No início deste mês, quase quatro décadas após sua morte, o ex-arcebispo salvadorenho Oscar Romero foi declarado “santo” pelo Papa Francisco. Romero foi morto por membros de um esquadrão da morte enquanto oficiava uma missa na Igreja da Divina Providência em San Salvador, em 24 de março de 1980. Romero era um franco defensor dos pobres em seu país. No dia anterior à sua morte, ele denunciou publicamente a violência praticada pelas forças armadas do país contra populações civis durante uma missa na Catedral Nacional. Sua morte foi um abalo sísmico em toda a América Latina. Isso deixou muita gente cética mais aberta ao que a Igreja tinha a dizer. Hoje, quando o consumismo de massa e o conformismo social sufocaram a resistência dissidente e contracultural, a Igreja (apesar de todas as suas contradições e tensões internas) silenciosa e corajosamente segue Jesus ao cuidar dos pobres, dos estrangeiros e dos vulneráveis.
Eu tenho frequentemente chamado a atenção para a classe global dos “super-ricos”, a fração minúscula da população mundial que possui toda a riqueza e, portanto, influencia as políticas governamentais. No ano passado, um ex-jornalista britânico, Richard Reeves, agora no Brookings Institution, em Washington D.C., argumentou em seu livro Dream Hoarders, que nos Estados Unidos são os 20% no topo da pirâmide os verdadeiros vilões americanos: um grande grupo de pessoas endinheiradas, batedoras de carteiras, com enormes gratificações em cima de altos salários, redução de impostos sobre juros de hipotecas e fundos de poupança universitários, que se envolvem em uma variedade de práticas que não apenas ajudam suas famílias, mas prejudicam os outros 80% dos americanos.

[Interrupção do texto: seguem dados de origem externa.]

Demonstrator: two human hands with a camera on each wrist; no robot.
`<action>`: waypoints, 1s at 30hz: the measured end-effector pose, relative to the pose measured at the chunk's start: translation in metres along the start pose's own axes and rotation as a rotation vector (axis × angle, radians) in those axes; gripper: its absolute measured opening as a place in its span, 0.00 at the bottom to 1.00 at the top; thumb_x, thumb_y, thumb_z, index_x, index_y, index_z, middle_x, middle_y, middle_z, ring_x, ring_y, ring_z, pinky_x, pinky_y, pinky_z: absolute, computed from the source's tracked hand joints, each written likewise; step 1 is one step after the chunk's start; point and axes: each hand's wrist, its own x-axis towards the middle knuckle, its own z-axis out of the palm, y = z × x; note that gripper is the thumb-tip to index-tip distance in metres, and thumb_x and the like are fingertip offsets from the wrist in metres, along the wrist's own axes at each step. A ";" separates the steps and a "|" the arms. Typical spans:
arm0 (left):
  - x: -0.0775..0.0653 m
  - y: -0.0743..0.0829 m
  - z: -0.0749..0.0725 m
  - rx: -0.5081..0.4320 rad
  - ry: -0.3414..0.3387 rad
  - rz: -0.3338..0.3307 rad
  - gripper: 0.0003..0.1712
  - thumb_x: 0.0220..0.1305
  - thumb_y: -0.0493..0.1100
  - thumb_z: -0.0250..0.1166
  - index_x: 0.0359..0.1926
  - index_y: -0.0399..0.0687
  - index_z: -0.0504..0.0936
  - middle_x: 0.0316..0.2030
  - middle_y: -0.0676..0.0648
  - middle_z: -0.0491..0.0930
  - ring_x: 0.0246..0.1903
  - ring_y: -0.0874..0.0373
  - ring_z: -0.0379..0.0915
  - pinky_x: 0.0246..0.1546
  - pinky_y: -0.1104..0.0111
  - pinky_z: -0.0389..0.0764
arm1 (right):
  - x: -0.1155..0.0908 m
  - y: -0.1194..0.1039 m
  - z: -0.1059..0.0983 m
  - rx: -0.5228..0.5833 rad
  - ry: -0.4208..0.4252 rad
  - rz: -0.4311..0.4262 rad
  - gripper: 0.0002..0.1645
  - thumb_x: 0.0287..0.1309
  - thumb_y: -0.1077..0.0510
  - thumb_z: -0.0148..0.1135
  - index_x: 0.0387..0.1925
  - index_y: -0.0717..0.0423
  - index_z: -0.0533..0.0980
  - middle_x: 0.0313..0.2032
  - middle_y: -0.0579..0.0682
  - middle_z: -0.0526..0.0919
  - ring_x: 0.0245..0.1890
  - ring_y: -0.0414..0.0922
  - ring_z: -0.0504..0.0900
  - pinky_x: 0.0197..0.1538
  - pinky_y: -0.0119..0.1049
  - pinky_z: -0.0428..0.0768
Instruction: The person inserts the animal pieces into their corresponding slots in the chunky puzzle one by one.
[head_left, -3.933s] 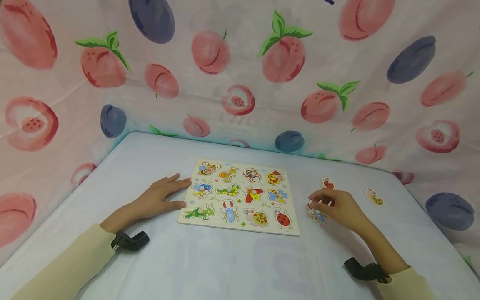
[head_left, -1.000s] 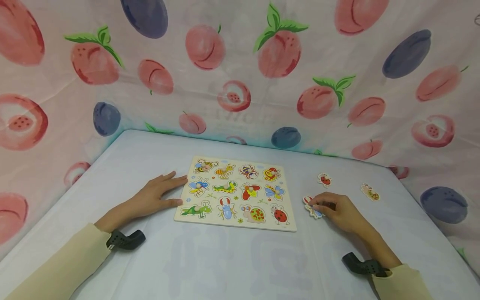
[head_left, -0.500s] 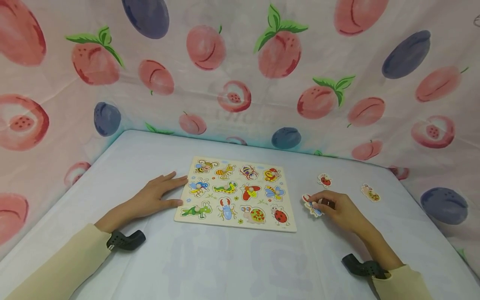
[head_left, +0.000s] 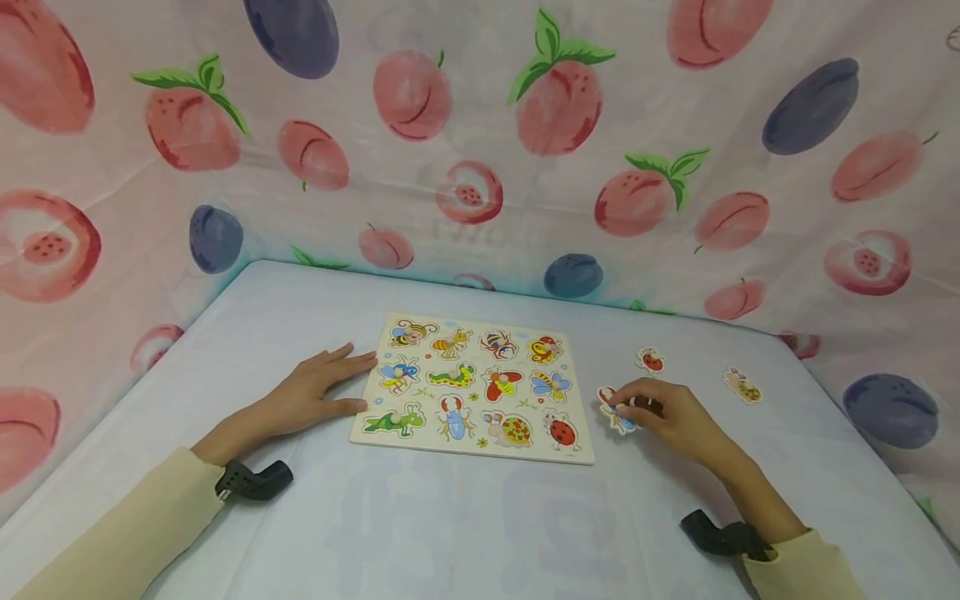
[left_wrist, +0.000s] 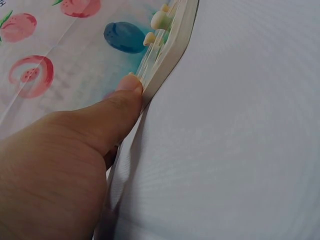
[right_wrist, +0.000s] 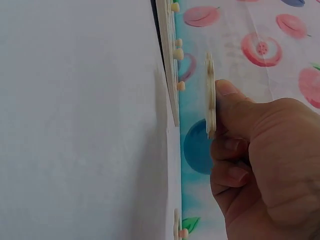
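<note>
A wooden peg puzzle board [head_left: 442, 402] printed with insects lies on the table. My left hand [head_left: 303, 397] rests at its left edge, fingers spread and fairly straight; in the left wrist view the thumb [left_wrist: 122, 100] touches the board's side. Just right of the board, my right hand [head_left: 671, 417] pinches a blue-and-red stag beetle puzzle piece [head_left: 617, 421]. That piece [right_wrist: 210, 95] shows edge-on in the right wrist view, raised off the table, its knob hidden by the fingers. A matching beetle picture [head_left: 453, 419] without a knob sits in the board's front row.
Beyond the right hand lies a ladybug piece [head_left: 651, 360], with a snail piece [head_left: 742, 385] farther right. Most pictures on the board carry knobs; the front-row snail [head_left: 510, 430] and ladybug [head_left: 560, 432] show none. A fruit-print curtain [head_left: 480, 233] hangs behind the white table [head_left: 420, 533].
My right hand has picked up the beetle piece and carried it slightly left, nearer the board, turning it a little. The left hand keeps its place at the board's edge.
</note>
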 end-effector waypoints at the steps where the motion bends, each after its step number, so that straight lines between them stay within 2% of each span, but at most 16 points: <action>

O livro mostra como essa classe média alta, apesar de não obter o tipo de rendimento conseguidos pelos 1% mais ricos e os bilionários americanos, é capaz de dominar as melhores faculdades do país, isolar-se em bairros ricos com excelentes escolas particulares e serviços públicos e dispor da melhor assistência de saúde. “Seria exagero dizer que a classe média alta está cheia de praticantes de corrida de rua que evitam glúten, têm IMC normal e uma probabilidade apenas marginal de fumar um cigarro do que bater em seus filhos”, escreve Reeves. “Mas seria apenas isso – um exagero, não uma ficção.”
Eles então passam essas vantagens para seus filhos, enviando-os para as melhores universidades, proporcionando-lhes conexões sociais que fazem a diferença quando entram no mercado de trabalho, ajudando com estágios, pagando as mensalidades da faculdade e comprando seu primeiro apartamento. Enquanto isso, eles apoiam políticas e práticas que protejam sua posição econômica e evitem que as crianças mais pobres ascendam socialmente – com redução de impostos sobre riqueza e herança, zoneamentos residenciais exclusivistas ou legados de admissões em faculdades.
Eu acredito que isso está acontecendo no mundo todo. Pode ser os 20% no topo da pirâmide no Ocidente e no Japão, uma proporção menor em outros lugares, mas é realmente a classe média alta (a que muitos de nós pertencemos) que está limitando a oportunidade para todos os outros.
Esta não é uma divisão política: é um abismo social. Não parece importar quem ganha as eleições; nenhuma partido tem a vontade política de desafiar o estilo de vida das classes médias altas.
As eleições para governadores nos Estados Unidos no próximo mês farão alguma diferença real? Os democratas de classe média alta não gostam de Trump, mas estão felizes em ficar de fora da presidência, já que estão se saindo bem financeiramente com ele.
O reverendo Martin Luther King observou que era uma brincadeira cruel dizer a um homem para sair da areia movediça por seus próprios esforços.